Therapeutic implications

Parallel dissection of striatal circuitry in ASDs and addiction may enable therapeutic advances in one field to inform progress in the other. For example, in the realm of addiction, the key role for D1-MSNs in promoting the behavioral effects of cocaine recently inspired an intersectional approach to reversing cocaine-evoked synaptic plasticity in mice, through the combination of deep brain stimulation of the nucleus accumbens and a pharmacological manipulation that selectively targets D1-MSNs (Creed et al., 2015). This type of intersectional strategy may prove beneficial as deep brain stimulation and other forms of neuromodulation are developed for clinical treatment of patients with ASDs (Sturm et al., 2012; Enticott et al., 2014; Sinha et al., 2015). Other types of intersectional therapeutic strategies could involve simultaneous manipulation of multiple neuromodulatory systems that intersect in the nucleus accumbens, such as oxytocin and serotonin (Dölen et al., 2013), or opioids and cannabinoids (Befort, 2015). The opioid and cannabinoid systems may be particularly tractable therapeutic targets, given their rich and diverse pharmacology as well as active drug development efforts for treatment of pain.

ASDs and drug addiction are complicated disorders that likely involve many parts of the brain, but the literature reviewed here highlights a central role for the striatum and basal ganglia in both disorders. In the striatum, these disorders impact a variety of neuromodulatory systems converging on multiple postsynaptic cells types.

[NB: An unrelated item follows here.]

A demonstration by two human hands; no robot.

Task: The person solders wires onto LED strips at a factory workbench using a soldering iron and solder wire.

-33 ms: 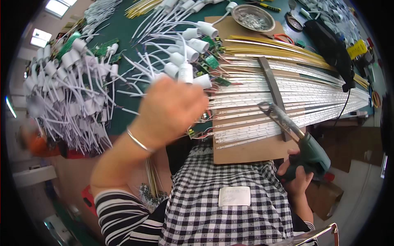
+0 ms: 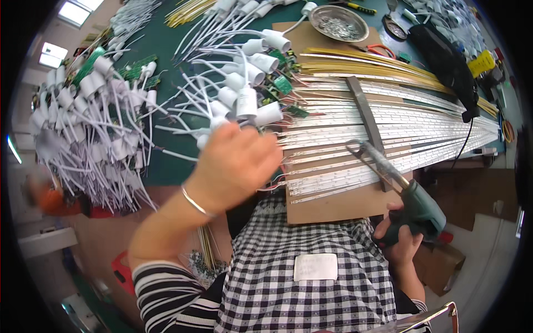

This intrinsic complexity makes it challenging to study striatal circuits in the context of disease, but also increases the number of potential therapeutic targets as well as the possibility of developing interventions that specifically affect individual circuit elements. It is quite likely that some common elements of this circuitry (like D1-MSNs in the nucleus accumbens) contribute to the pathophysiology of both ASDs and addiction, while other elements within or beyond the striatum are uniquely involved in only one disorder. A growing knowledge of both common and distinct dimensions of dysfunction will help guide the development of interventions that could be broadly useful for normalizing neural circuit dysfunction that contributes to behavioral deficits in both ASDs and addiction.

Author contributions

The author confirms being the sole contributor of this work and approved it for publication.

Conflict of interest statement

The author declares that the research was conducted in the absence of any commercial or financial relationships that could be construed as a potential conflict of interest.